The Nationality and Borders Act 2022 was intended to correct decades of exclusion, offering citizenship to descendants of those born on the Chagos Islands. But critics say the time-limited nature of the scheme — and the lack of proactive outreach — amounts to a trap cloaked in redress.
“No Justice Without Permanence”
Campaigners argue that the government’s refusal to make the route permanent betrays the spirit of the Windrush reforms and the Wendy Williams Lessons Learned Review. “You cannot claim to right historic wrongs while setting arbitrary expiry dates on justice,” said one Chagossian community leader.

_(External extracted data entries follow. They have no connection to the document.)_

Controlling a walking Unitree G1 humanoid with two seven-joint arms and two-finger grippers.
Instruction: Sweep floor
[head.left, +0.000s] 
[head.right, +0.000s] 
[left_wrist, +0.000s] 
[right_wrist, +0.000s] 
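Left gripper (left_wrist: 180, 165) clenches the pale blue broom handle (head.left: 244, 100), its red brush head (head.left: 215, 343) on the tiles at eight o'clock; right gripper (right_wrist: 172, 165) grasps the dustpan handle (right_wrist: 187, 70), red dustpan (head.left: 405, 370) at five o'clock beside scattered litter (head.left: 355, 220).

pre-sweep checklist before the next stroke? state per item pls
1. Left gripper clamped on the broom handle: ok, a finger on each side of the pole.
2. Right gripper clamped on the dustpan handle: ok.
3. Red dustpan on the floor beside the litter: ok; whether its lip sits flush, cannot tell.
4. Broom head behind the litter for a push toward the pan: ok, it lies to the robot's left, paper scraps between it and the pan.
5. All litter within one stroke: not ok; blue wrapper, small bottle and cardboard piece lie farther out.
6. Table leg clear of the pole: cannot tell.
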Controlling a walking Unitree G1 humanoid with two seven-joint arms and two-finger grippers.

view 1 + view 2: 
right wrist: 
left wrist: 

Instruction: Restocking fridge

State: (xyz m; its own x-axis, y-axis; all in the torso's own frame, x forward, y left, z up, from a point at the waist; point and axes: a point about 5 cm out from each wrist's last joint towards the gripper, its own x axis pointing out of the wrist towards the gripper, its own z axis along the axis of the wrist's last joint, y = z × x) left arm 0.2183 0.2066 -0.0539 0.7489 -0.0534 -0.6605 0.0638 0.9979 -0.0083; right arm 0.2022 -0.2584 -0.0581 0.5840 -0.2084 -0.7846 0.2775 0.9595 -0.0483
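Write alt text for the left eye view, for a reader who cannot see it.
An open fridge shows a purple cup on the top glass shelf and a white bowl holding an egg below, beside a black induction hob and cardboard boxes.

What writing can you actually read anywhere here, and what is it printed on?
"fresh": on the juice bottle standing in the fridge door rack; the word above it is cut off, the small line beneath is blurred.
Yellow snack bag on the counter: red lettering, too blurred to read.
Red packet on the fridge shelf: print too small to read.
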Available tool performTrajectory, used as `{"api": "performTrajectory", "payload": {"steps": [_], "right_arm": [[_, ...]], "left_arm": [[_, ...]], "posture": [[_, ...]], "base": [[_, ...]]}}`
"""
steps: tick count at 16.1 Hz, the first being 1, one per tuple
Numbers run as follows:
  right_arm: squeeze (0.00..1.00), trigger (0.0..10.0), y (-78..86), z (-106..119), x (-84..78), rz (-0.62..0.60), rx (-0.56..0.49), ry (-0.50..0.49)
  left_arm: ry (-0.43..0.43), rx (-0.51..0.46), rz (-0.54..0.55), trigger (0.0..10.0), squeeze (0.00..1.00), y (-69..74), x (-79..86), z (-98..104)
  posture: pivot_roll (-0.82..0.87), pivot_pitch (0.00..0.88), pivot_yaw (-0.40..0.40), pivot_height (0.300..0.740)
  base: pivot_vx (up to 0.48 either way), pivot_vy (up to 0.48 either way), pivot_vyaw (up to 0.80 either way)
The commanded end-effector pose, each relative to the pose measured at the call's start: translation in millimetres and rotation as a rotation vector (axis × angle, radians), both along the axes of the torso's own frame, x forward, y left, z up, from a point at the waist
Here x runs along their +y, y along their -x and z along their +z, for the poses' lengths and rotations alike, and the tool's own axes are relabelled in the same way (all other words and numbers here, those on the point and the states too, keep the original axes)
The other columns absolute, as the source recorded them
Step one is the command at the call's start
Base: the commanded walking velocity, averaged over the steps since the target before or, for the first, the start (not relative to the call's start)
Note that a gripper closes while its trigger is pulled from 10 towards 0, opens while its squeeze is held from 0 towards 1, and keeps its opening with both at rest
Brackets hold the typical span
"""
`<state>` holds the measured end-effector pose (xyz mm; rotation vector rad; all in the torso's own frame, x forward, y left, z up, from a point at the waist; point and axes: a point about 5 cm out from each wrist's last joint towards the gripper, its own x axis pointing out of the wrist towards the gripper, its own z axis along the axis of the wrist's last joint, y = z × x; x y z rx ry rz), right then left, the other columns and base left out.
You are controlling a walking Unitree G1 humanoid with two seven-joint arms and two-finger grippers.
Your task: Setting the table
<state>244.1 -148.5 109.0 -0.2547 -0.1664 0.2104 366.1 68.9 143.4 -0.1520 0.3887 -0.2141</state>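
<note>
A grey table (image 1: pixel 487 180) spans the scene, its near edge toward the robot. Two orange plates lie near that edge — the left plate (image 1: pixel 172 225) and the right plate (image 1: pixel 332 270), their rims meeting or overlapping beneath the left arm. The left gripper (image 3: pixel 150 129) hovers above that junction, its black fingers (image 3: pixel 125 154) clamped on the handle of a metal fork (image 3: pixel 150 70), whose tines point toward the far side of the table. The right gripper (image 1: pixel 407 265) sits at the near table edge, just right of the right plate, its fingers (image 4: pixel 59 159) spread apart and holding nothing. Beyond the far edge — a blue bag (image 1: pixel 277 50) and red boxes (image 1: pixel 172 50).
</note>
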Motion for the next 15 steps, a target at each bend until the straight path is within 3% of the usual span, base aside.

The Home Office insists that British citizenship rights remain available — but only for those who apply in time. For many, especially those in Mauritius and Seychelles with limited access to documentation, that’s a near-impossible hurdle.
A Legacy of Silence
The Chagossian diaspora has long accused the UK of erasing their identity, denying them the right to return, and now — denying them the right to belong. With the treaty expected to enter into force by mid-2026, the clock is ticking.
In an exclusive statement to JamRadio, Frankie Bontemps, Chair of Chagossian Voices, said:
“With the current deal for 99 years, Chagossians will not be allowed back — so how can this be fair? In 99 years, I’ll be gone, and so will my son or grandchildren. What about those born there? Where are the human rights — as human beings? There are military bases around the world with civilians living there. There are Filipinos working on the base in Diego Garcia. I went there in 2011 — thousands of them. Why can't Chagossians live there too?”
JamRadio contacted the Home Office for comment after hours; no response had been received at time of publication. We will continue to follow this story and offer any relevant updates.